■ **WORK INSTRUCTIONS**
Set down nothing except the lines starting at the one with "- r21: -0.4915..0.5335" and ending at the final line of the material, each word for word.
[DATA EXTRACT — start]
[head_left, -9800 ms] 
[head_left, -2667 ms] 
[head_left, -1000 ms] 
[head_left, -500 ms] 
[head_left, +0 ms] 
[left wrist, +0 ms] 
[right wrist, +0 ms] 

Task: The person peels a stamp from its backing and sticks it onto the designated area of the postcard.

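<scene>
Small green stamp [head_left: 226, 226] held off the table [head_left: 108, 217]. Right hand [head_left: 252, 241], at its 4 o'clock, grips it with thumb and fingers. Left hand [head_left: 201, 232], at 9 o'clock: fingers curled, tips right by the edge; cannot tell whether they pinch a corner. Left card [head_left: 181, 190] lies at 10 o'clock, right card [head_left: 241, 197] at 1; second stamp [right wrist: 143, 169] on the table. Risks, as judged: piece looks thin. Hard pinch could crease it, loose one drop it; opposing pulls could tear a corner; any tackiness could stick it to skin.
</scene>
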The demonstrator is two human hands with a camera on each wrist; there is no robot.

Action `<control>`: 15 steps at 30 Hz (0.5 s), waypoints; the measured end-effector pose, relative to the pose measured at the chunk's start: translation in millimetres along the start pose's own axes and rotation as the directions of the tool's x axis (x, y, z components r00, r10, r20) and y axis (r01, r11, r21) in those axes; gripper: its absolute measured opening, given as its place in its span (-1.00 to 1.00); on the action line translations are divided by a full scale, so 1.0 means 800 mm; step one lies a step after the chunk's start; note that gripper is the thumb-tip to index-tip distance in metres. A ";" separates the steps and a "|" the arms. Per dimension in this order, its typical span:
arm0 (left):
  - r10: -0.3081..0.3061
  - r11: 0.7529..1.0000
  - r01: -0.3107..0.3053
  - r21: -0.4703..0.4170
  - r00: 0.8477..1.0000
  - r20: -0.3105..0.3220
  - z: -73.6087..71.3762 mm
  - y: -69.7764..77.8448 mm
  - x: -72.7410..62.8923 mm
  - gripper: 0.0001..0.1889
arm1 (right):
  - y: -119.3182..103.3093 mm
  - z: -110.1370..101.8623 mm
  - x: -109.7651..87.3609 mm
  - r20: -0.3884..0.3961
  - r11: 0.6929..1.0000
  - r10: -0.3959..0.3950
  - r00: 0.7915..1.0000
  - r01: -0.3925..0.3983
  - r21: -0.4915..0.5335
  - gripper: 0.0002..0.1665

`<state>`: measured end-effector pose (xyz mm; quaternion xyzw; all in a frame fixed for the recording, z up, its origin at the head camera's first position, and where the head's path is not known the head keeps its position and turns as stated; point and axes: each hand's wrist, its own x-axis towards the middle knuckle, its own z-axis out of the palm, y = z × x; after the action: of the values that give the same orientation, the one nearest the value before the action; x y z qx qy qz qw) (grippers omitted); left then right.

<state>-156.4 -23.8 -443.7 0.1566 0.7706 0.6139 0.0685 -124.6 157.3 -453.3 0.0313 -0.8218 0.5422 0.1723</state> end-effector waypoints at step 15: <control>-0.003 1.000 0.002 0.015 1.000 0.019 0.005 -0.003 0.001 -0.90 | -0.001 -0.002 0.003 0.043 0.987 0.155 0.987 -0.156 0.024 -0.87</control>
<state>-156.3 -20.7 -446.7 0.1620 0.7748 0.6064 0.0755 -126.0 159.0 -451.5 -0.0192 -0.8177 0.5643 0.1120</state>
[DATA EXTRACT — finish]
■ **RESPONSE AREA**
  - r21: -0.4915..0.5335
  - gripper: 0.0002..0.1665

`<state>`: measured end-effector pose (xyz mm; quaternion xyzw; all in a frame fixed for the recording, z up, its origin at the head camera's first position, and where the head's path is not known the head keeps its position and turns as stated; point and axes: each hand's wrist, its own x-axis towards the middle knuckle, its own z-axis out of the palm, y = z × x; after the action: of the values that give the same orientation, the one nearest the value before the action; x y z qx qy qz qw) (grippers omitted); left then right.

<state>-156.4 -23.8 -443.7 0.1566 0.7706 0.6139 0.0685 -124.6 157.3 -453.3 0.0313 -0.8218 0.5422 0.1723</state> end-effector waypoints at step 15: <control>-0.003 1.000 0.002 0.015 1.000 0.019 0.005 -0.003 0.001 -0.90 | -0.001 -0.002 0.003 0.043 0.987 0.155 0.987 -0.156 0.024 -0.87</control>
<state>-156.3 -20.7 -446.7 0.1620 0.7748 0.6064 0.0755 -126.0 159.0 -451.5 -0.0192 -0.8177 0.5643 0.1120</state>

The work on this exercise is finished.